- Problem to work on: Copy out all the entries word for word.

----- Supplied entries -----

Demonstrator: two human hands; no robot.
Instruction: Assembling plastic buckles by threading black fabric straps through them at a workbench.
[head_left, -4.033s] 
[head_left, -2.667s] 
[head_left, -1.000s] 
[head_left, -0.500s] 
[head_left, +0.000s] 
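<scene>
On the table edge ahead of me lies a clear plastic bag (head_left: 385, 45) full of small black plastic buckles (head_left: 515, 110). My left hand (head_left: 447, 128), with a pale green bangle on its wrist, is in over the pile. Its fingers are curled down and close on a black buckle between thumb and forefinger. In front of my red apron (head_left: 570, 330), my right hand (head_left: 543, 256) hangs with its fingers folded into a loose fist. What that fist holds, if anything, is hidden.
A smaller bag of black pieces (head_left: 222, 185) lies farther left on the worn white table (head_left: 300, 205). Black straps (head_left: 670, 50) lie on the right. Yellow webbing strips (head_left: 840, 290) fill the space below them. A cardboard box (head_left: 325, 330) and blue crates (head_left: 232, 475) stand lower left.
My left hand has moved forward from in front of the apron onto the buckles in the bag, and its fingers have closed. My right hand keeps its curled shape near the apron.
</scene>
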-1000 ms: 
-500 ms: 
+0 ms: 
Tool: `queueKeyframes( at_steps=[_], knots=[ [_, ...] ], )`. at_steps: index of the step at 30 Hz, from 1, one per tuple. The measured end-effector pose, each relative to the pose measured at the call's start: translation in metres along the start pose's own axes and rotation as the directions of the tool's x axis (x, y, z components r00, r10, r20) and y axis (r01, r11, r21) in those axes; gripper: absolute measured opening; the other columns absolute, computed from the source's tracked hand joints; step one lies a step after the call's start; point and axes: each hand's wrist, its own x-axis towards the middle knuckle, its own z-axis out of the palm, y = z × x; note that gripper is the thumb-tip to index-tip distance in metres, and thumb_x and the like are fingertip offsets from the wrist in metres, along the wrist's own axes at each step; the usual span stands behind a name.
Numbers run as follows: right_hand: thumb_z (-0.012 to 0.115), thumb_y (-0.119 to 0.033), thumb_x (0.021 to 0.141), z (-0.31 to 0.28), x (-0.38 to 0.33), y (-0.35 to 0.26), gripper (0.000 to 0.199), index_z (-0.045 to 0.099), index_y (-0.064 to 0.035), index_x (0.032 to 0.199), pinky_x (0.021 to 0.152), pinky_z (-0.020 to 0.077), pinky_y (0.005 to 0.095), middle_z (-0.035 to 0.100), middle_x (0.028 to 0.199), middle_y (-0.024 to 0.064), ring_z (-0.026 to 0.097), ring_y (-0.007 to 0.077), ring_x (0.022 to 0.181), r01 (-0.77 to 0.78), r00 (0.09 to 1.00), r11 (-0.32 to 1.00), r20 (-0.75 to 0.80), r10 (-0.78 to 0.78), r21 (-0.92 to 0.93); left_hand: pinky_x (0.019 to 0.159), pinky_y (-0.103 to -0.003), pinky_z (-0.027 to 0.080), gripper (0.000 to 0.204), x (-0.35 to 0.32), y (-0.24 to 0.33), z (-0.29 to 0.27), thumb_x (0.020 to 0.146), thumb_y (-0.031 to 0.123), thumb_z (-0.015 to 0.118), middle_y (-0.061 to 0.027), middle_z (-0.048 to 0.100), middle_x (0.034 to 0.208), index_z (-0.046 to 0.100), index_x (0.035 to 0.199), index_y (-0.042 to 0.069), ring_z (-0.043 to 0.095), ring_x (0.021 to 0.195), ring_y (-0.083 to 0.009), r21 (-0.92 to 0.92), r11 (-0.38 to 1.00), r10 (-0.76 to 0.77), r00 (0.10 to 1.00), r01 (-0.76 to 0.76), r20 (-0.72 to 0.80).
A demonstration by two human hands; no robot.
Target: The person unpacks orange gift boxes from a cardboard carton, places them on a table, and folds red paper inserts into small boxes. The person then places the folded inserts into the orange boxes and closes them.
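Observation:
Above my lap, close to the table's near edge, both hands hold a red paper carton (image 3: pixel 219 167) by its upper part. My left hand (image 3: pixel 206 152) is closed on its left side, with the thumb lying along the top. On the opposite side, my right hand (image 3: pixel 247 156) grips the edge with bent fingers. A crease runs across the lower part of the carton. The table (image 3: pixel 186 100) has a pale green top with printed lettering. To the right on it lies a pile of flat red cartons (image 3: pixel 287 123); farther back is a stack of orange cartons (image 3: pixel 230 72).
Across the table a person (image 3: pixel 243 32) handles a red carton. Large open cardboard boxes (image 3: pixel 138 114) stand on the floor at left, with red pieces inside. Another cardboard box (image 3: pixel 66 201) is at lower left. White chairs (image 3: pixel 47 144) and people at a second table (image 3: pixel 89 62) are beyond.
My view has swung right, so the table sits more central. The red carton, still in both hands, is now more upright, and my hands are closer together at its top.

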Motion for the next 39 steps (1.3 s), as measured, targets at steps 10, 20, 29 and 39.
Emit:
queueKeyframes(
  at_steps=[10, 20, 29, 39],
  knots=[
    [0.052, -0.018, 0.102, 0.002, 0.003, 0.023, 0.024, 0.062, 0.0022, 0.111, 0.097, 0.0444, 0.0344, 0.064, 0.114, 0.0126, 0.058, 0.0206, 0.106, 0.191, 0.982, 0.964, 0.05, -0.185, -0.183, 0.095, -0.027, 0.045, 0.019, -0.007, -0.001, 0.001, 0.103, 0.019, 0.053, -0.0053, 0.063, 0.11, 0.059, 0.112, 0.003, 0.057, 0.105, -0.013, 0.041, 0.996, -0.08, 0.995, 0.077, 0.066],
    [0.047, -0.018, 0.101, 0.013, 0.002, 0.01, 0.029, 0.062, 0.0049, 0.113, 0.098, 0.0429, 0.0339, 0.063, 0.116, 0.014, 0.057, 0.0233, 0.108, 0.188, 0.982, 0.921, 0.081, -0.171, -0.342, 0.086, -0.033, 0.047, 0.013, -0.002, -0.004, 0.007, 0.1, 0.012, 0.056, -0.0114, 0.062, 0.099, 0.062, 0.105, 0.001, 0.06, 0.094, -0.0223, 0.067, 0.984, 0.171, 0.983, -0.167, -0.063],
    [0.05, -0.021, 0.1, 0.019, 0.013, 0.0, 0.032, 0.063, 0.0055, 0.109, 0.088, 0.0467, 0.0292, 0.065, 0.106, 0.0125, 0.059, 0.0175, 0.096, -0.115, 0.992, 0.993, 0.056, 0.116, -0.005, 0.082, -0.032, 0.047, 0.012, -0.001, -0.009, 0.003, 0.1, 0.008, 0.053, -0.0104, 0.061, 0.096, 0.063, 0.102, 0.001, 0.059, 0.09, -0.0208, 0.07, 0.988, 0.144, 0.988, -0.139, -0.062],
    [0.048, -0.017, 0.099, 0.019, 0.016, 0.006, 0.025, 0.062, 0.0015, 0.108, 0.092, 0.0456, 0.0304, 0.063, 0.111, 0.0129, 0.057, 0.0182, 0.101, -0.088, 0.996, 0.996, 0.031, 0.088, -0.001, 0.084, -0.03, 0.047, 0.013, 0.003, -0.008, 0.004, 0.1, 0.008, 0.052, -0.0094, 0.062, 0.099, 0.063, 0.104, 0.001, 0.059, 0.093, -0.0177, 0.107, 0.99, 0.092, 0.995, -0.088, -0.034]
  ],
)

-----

- Result of this exercise:
Demonstrator: two human hands; no robot.
Instruction: Assembling plastic buckles by threading black fabric straps through them at a workbench.
[head_left, -4.033s] 
[head_left, -2.667s] 
[head_left, -1.000s] 
[head_left, -0.500s] 
[head_left, +0.000s] 
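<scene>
On the table edge ahead of me lies a clear plastic bag (head_left: 385, 45) full of small black plastic buckles (head_left: 515, 110). My left hand (head_left: 447, 128), with a pale green bangle on its wrist, is in over the pile. Its fingers are curled down and close on a black buckle between thumb and forefinger. In front of my red apron (head_left: 570, 330), my right hand (head_left: 543, 256) hangs with its fingers folded into a loose fist. What that fist holds, if anything, is hidden.
A smaller bag of black pieces (head_left: 222, 185) lies farther left on the worn white table (head_left: 300, 205). Black straps (head_left: 670, 50) lie on the right. Yellow webbing strips (head_left: 840, 290) fill the space below them. A cardboard box (head_left: 325, 330) and blue crates (head_left: 232, 475) stand lower left.
My left hand has moved forward from in front of the apron onto the buckles in the bag, and its fingers have closed. My right hand keeps its curled shape near the apron.
</scene>
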-1000 ms: 
-500 ms: 
+0 ms: 
Tool: `queueKeyframes( at_steps=[_], knots=[ [_, ...] ], )`. at_steps: index of the step at 30 Hz, from 1, one per tuple. The measured end-effector pose, each relative to the pose measured at the call's start: translation in metres along the start pose's own axes and rotation as the directions of the tool's x axis (x, y, z components r00, r10, r20) and y axis (r01, r11, r21) in those axes; gripper: absolute measured opening; the other columns absolute, computed from the source's tracked hand joints; step one lies a step after the call's start; point and axes: each hand's wrist, its own x-axis towards the middle knuckle, its own z-axis out of the palm, y = z × x; note that gripper is the thumb-tip to index-tip distance in metres, and thumb_x and the like are fingertip offsets from the wrist in metres, along the wrist's own axes at each step; the usual span stands behind a name.
Numbers run as follows: right_hand: thumb_z (-0.012 to 0.115), thumb_y (-0.119 to 0.033), thumb_x (0.021 to 0.141), z (-0.31 to 0.28), x (-0.38 to 0.33), y (-0.35 to 0.26), gripper (0.000 to 0.199), index_z (-0.045 to 0.099), index_y (-0.064 to 0.035), index_x (0.032 to 0.199), pinky_x (0.021 to 0.152), pinky_z (-0.020 to 0.077), pinky_y (0.005 to 0.095), middle_z (-0.035 to 0.100), middle_x (0.028 to 0.199), middle_y (-0.024 to 0.064), ring_z (-0.026 to 0.097), ring_y (-0.007 to 0.077), ring_x (0.022 to 0.181), r01 (-0.77 to 0.78), r00 (0.09 to 1.00), r11 (-0.32 to 1.00), r20 (-0.75 to 0.80), r10 (-0.78 to 0.78), r21 (-0.92 to 0.93); left_hand: pinky_x (0.019 to 0.159), pinky_y (-0.103 to -0.003), pinky_z (-0.027 to 0.080), gripper (0.000 to 0.204), x (-0.35 to 0.32), y (-0.24 to 0.33), z (-0.29 to 0.27), thumb_x (0.020 to 0.146), thumb_y (-0.031 to 0.123), thumb_z (-0.015 to 0.118), middle_y (-0.061 to 0.027), middle_z (-0.048 to 0.100), middle_x (0.034 to 0.208), index_z (-0.046 to 0.100), index_x (0.035 to 0.199), index_y (-0.042 to 0.069), ring_z (-0.043 to 0.095), ring_x (0.021 to 0.195), ring_y (-0.083 to 0.009), r21 (-0.92 to 0.92), r11 (-0.38 to 1.00), r10 (-0.76 to 0.77), r00 (0.10 to 1.00), r01 (-0.76 to 0.76), r20 (-0.72 to 0.80).
A demonstration by two human hands; no robot.
Target: The person unpacks orange gift boxes from a cardboard carton, places them on a table, and folds red paper inserts into small boxes. The person then places the folded inserts into the orange boxes and closes them.
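Observation:
Above my lap, close to the table's near edge, both hands hold a red paper carton (image 3: pixel 219 167) by its upper part. My left hand (image 3: pixel 206 152) is closed on its left side, with the thumb lying along the top. On the opposite side, my right hand (image 3: pixel 247 156) grips the edge with bent fingers. A crease runs across the lower part of the carton. The table (image 3: pixel 186 100) has a pale green top with printed lettering. To the right on it lies a pile of flat red cartons (image 3: pixel 287 123); farther back is a stack of orange cartons (image 3: pixel 230 72).
Across the table a person (image 3: pixel 243 32) handles a red carton. Large open cardboard boxes (image 3: pixel 138 114) stand on the floor at left, with red pieces inside. Another cardboard box (image 3: pixel 66 201) is at lower left. White chairs (image 3: pixel 47 144) and people at a second table (image 3: pixel 89 62) are beyond.
My view has swung right, so the table sits more central. The red carton, still in both hands, is now more upright, and my hands are closer together at its top.
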
Motion for the next 39 steps (1.3 s), as measured, targets at steps 10, 20, 29 and 39.
Emit:
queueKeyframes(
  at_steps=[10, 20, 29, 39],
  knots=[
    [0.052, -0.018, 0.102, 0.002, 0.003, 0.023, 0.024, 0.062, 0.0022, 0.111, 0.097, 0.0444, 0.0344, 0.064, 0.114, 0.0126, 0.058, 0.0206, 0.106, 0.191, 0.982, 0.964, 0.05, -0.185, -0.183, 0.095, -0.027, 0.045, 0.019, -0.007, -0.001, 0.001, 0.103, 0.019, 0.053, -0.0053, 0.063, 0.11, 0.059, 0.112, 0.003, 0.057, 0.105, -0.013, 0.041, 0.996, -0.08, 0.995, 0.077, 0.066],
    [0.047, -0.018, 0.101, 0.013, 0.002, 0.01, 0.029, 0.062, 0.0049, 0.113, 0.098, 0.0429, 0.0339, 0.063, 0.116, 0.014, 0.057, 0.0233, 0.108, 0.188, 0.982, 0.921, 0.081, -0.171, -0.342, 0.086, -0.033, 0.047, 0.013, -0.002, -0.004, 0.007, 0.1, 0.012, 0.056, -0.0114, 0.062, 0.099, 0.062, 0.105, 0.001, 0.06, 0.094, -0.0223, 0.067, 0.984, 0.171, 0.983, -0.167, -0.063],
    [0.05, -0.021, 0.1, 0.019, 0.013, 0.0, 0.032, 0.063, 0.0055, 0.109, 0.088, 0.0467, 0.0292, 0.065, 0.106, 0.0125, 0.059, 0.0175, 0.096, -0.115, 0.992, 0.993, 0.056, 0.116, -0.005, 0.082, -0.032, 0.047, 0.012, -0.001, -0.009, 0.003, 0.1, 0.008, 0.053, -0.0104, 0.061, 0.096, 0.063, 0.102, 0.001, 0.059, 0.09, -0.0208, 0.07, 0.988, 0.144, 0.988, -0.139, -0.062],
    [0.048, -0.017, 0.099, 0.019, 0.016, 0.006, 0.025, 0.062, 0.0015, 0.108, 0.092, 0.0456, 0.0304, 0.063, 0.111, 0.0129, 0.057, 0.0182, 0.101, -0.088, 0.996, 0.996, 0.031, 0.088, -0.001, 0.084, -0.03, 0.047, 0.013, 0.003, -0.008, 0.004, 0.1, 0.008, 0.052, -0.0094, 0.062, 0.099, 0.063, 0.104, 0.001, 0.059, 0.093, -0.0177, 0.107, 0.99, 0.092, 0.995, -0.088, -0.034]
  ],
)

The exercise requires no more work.